Records: Lakers 32-10 (1st in West) Knicks 17-24 (10th in East, 1.5 games out of the playoffs)
Offensive points per 100 possessions: Lakers 108.3 (10th in league), Knicks 106.1 (19th in league)
Defensive points per 100 possessions: Lakers 101.2 (2nd in league) Knicks 107.5 (18th in league)
Projected Starting Lineups: Lakers: Derek Fisher, Kobe Bryant, Ron Artest, Pau Gasol, Andrew Bynum
Knicks: Chris Duhon, Wilson Chandler, Danilo Gillinari, Jered Jeffries, David Lee
Talking Books: I am just finishing up the challenging to read but interesting Death With Interruptions by José Saramago (shout out to our readers in Portugal). If you like literature — in the sense you enjoyed being an English major in college — I recommend it.
The Lakers players just picked up books from Phil Jackson (if they open them is another question). Eric Freeman over at Free Darko does a masterful job breaking down the books and their meanings to the players, this is a post worth a read.
Colin over at the Examiner suggests what Phil should have given his charges.

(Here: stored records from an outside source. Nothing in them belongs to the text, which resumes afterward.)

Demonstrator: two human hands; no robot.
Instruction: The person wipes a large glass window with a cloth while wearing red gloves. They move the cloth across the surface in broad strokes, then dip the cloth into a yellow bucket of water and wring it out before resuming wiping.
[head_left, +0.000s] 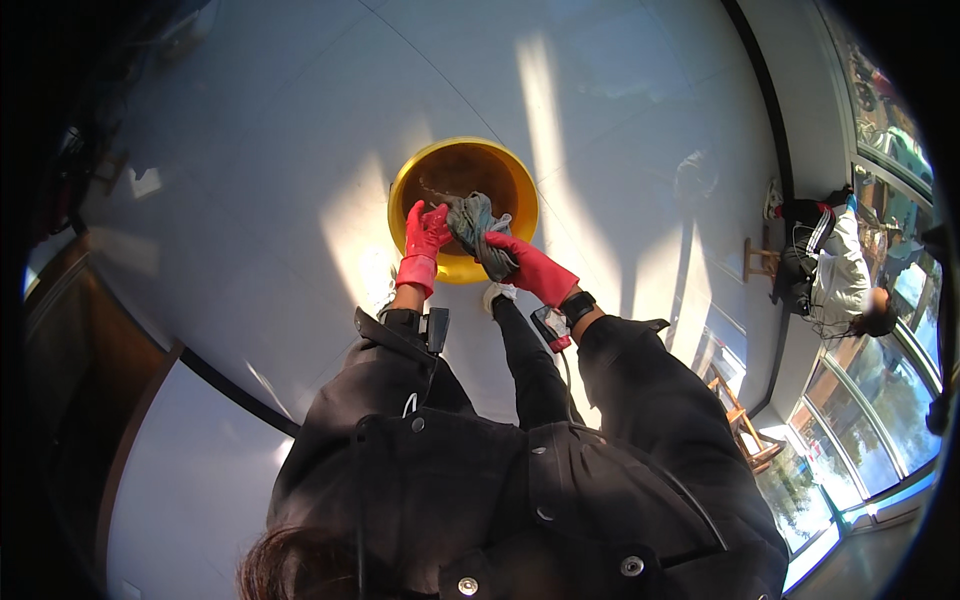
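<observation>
A yellow bucket stands on the floor before me with brownish water inside. Bunched and twisted, a wet grey-green cloth is held over the near side of its opening. My right hand, in a red rubber glove, grips the lower end of the cloth. On the cloth's other side is my left hand, gloved the same way, its fingers apart and close to the fabric. Whether those fingertips touch the cloth is hard to tell.
Sunlit pale floor surrounds the bucket. My shoe is just short of it. Along the right wall with windows, a person sits near a wooden stool. A wooden chair stands nearer. An open doorway is at left.
</observation>
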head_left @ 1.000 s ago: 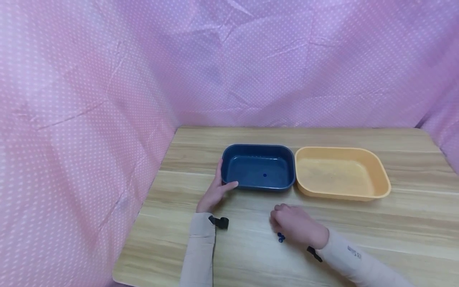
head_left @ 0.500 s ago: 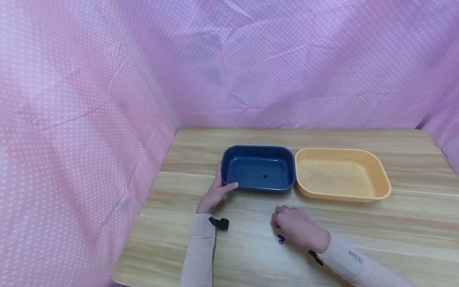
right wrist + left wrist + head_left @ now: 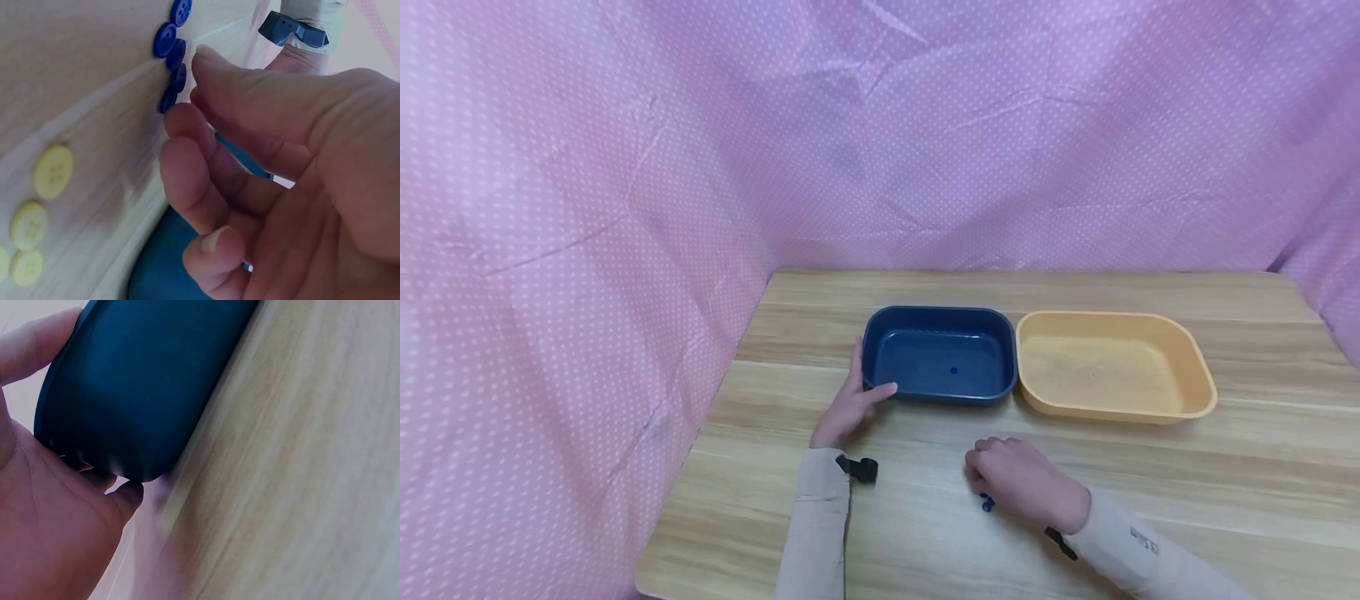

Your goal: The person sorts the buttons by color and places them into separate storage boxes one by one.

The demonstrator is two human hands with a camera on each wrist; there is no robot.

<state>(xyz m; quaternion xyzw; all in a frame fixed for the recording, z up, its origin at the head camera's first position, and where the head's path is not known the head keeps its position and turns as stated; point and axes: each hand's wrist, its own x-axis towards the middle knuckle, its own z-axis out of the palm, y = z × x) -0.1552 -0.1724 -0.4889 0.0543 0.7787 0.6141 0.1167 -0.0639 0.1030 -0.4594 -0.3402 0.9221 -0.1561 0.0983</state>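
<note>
In the head view my left hand (image 3: 847,407) holds the near left corner of a dark blue bin (image 3: 940,398), thumb along the front rim. The left wrist view shows that hand's fingers (image 3: 128,497) against the blue wall. One dark blue button (image 3: 953,371) lies inside the bin. My right hand (image 3: 1018,479) is low over the table with bent fingers, beside several blue buttons (image 3: 164,40). Its thumb and index fingertips sit close together at the lower ones in the right wrist view; whether a button is between them is unclear. Several yellow buttons (image 3: 54,171) lie nearby on the table.
An orange-yellow bin (image 3: 1105,411) stands at the right, side by side with the blue one. Both are on a wood-grain table (image 3: 910,525). Pink dotted cloth (image 3: 925,167) hangs behind the table and along its left side.
My right hand stays by the blue buttons, its fingers shifting slightly toward me and covering a little more of them. The left hand keeps its hold on the bin, and both bins stay put.
</note>
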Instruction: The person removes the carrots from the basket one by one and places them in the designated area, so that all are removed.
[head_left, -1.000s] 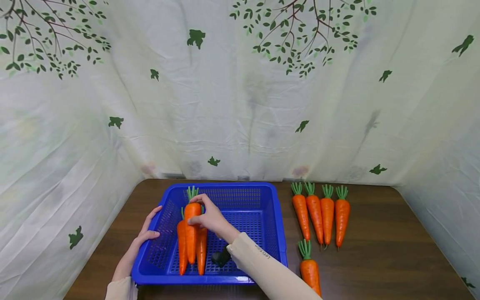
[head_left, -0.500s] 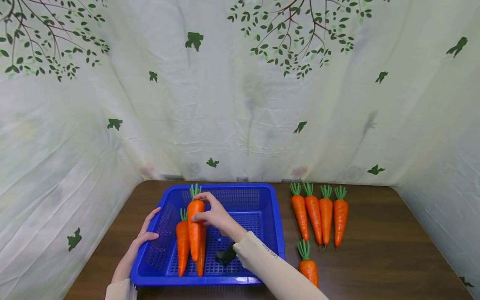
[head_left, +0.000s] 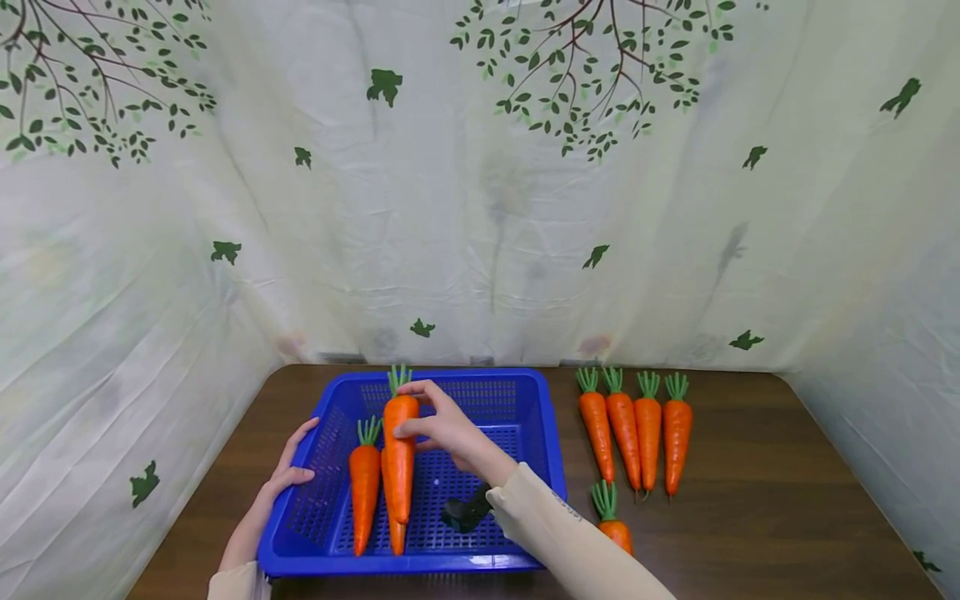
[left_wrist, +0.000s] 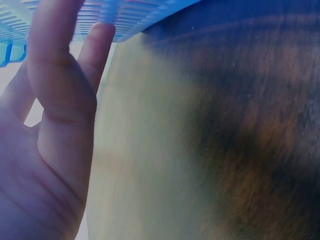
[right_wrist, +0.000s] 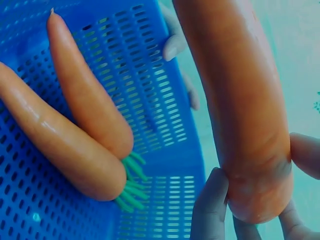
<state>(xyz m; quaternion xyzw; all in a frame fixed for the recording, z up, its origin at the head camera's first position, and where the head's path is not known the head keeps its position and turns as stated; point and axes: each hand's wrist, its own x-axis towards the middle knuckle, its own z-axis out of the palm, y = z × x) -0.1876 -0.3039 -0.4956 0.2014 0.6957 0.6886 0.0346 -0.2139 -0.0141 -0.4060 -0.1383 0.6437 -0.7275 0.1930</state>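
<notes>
My right hand [head_left: 453,429] pinches an orange carrot [head_left: 399,458] near its green-topped end, holding it above the blue perforated basket [head_left: 551,450]. In the right wrist view the fingertips press both sides of that carrot [right_wrist: 240,100] near its thick end. On the basket floor lie two more carrots; the left one [head_left: 364,492] shows whole, while the other [head_left: 397,537] is mostly behind the held carrot. My left hand [head_left: 273,487] grips the basket's left rim; in the left wrist view this hand [left_wrist: 60,110] has fingers up against the outer wall.
To the right of the basket, several carrots [head_left: 677,446] lie in a row on the brown wooden table [head_left: 765,500], tops pointing away. Another carrot [head_left: 615,532] lies nearer, partly behind the right sleeve. A leaf-printed curtain [head_left: 480,208] encloses the table's back and sides.
The carrot in my right hand has moved rightward, from between the two lying carrots to over the right one. My left hand stays at the rim.
</notes>
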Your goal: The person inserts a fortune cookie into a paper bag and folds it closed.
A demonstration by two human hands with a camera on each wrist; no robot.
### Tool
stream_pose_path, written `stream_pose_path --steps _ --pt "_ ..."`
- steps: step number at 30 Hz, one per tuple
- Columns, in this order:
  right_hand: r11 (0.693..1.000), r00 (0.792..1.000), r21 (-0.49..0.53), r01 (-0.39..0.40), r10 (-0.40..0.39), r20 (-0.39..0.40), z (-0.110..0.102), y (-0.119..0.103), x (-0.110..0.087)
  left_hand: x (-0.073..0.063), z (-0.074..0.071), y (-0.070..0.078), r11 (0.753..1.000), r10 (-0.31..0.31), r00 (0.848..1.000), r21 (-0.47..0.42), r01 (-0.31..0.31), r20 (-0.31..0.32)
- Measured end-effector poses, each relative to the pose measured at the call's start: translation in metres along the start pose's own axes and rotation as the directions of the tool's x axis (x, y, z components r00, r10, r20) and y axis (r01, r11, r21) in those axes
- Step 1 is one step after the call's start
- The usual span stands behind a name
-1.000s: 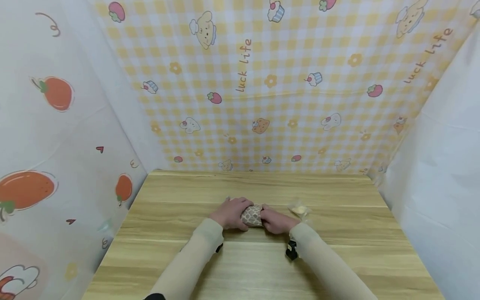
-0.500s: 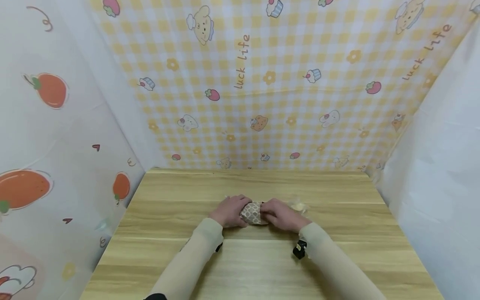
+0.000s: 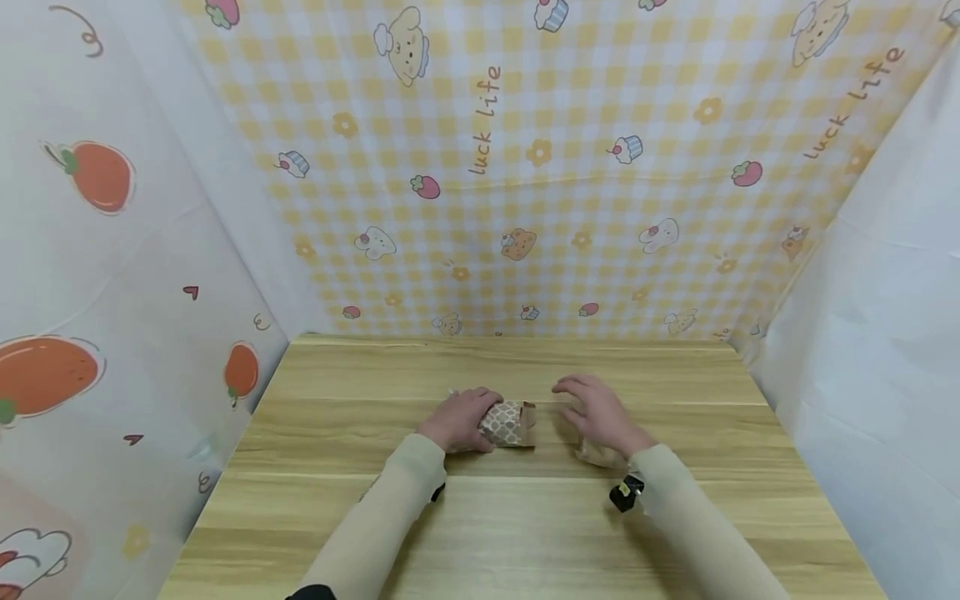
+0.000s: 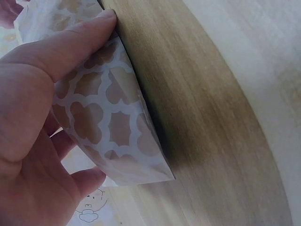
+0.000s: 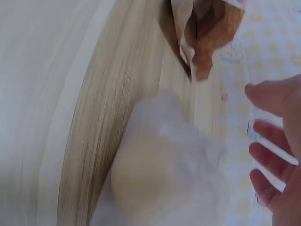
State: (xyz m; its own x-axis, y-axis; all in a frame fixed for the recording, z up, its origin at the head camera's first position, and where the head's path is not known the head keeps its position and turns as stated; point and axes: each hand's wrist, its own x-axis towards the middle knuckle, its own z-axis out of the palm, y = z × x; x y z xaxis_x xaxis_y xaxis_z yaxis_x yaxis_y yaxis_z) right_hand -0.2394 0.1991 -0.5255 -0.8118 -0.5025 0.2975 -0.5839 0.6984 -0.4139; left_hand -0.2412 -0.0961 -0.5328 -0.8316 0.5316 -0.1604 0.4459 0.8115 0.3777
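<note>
A small paper bag with a white lattice pattern over brown lies on the wooden table. My left hand grips its left part; in the left wrist view the thumb lies across the printed side. The bag's gaping mouth, brown inside, faces my right hand. That right hand is apart from the bag, its fingers spread and loosely bent with nothing between them. Below its palm shows a clear plastic packet with a round pale-yellow thing inside, blurred in the right wrist view.
The wooden table reaches back to a yellow checked cloth with cartoon prints. White cloth hangs at the left and right sides.
My right hand has let go of the bag's mouth and moved right, over the packet. The packet now shows nearer to me than before. My left hand keeps its grip.
</note>
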Motion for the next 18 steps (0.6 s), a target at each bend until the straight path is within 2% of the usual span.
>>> stream_pose_path --steps 5,10,18 --pt "0.992 0.994 -0.068 -0.108 0.107 -0.028 -0.007 0.014 -0.012 0.001 0.001 -0.002 1.000 0.007 1.000 0.001 -0.007 -0.009" --pt "0.976 0.981 -0.100 -0.192 0.195 0.015 -0.011 0.024 -0.020 0.001 0.001 -0.003 1.000 0.004 1.000 0.002 -0.004 -0.016" --pt "0.951 0.949 -0.085 -0.296 0.303 0.082 -0.014 0.029 -0.024 0.001 0.003 -0.002 1.000 -0.004 1.000 -0.005 0.004 -0.001"
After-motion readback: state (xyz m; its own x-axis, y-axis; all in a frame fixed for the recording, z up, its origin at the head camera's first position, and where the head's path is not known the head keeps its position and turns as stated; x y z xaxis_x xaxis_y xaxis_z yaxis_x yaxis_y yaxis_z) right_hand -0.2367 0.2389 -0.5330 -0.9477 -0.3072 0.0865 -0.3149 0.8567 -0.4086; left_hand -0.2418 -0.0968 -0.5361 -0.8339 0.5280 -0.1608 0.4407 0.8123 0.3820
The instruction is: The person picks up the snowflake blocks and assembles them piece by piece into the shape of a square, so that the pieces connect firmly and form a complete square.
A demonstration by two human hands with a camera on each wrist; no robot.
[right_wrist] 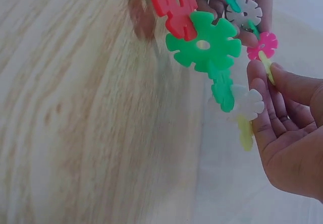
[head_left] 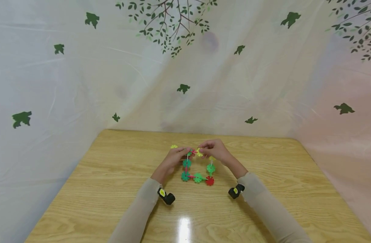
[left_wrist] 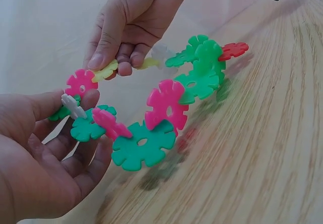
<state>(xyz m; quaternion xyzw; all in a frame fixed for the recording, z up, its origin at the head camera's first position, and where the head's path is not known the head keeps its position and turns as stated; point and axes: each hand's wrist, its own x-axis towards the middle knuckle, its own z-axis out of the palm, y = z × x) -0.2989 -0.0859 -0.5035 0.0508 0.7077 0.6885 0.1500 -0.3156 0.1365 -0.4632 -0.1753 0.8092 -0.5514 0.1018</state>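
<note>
A chain of flower-shaped plastic discs bends into a nearly square loop, held above the table. My left hand (head_left: pixel 173 158) grips its far left corner, around a green disc, a white disc (left_wrist: pixel 73 106) and a teal disc (left_wrist: pixel 87 127). Between thumb and fingers, my right hand (head_left: pixel 216 150) pinches a yellow disc (left_wrist: pixel 105 71) joined to a pink disc (left_wrist: pixel 81 84). A second yellow disc (right_wrist: pixel 246 133), attached to a white disc (right_wrist: pixel 247 102), lies beside the right fingers. Nearest me are a teal disc (head_left: pixel 185 176), a green disc (head_left: pixel 198 178) and a red disc (head_left: pixel 209 181).
Beyond the left hand, another yellow disc (head_left: pixel 174 146) shows on the wooden table (head_left: pixel 112 189). A pale curtain (head_left: pixel 143 101) with leaf and bird prints rises behind the table's far edge. Each sleeve carries a black wrist camera (head_left: pixel 166 196).
</note>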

Knicks coming in: The Knicks are in the playoff hunt. Look at that starting roster above, realize that you are likely taller than their best player coming off the bench, and that first sentences is really saying something. This is a roster that has a long way to go to fit D’Antoni’s system, but the fact he has them this close to the playoffs suggests he is earning his money this year.
David Lee is shooting 55.8%, doing a good job on the boards and proving that good players who hustle can fit in any system if they want. Danilo Gallinari is a good fit for this system and is starting to figure out how to work in it. If you want to read more on their young players, Mike at Knickerblogger has a great breakdown of their progress.
Jordan Hill, the Knicks first round pick this summer, is not seeing a lot of time. I’m going to pass on what David Thorpe said while watching him at Summer League: This is a guy that is going to take a two or three years to figure out how to fit his athletic game into the NBA, and then he is the kind of guy who will work great complement better players, but don’t expect him to play well with lesser players.
Keys to game: Sometimes, after you get out of a rough stretch where you feel physically and emotionally beaten up, you just need an easy score. Hey, I’m talking about the Lakers big men in the paint, what did you think I was talking about? The point is, the Lakers should be able to dominate Lee and Jefferies inside tonight and control the game that way (the Lakers had a nearly 30 rebound advantage in the first meeting).
The Knicks don’t play slow, but they have become a .500 team lately (14-13 since the Lakers beat them in November) because they have slowed the tempo a little. Basically, if the break isn’t there they run a more set offense, particularly with the starters. Those sets are simple — pick and roll on one side of the court, three guys standing at the three point line on the other — but they can work if you don’t play the pick and roll well. Those guys at the arc will slash to the hoop if you sleep on them. And, with the floor spaced, Lee and Harrington hit the boards hard and have success. The Lakers need to be aware and talk on defense tonight.
Last year, the Lakers had a tough loss then headed to Madison Square Garden, and Kobe set a building record. See any parallels? I think it would be better if he plays within the system tonight, but something to watch.
Where you can watch: 5 p.m. start here out west, on KCAL 9 and ESPN. Plus, ESPN radio 710am.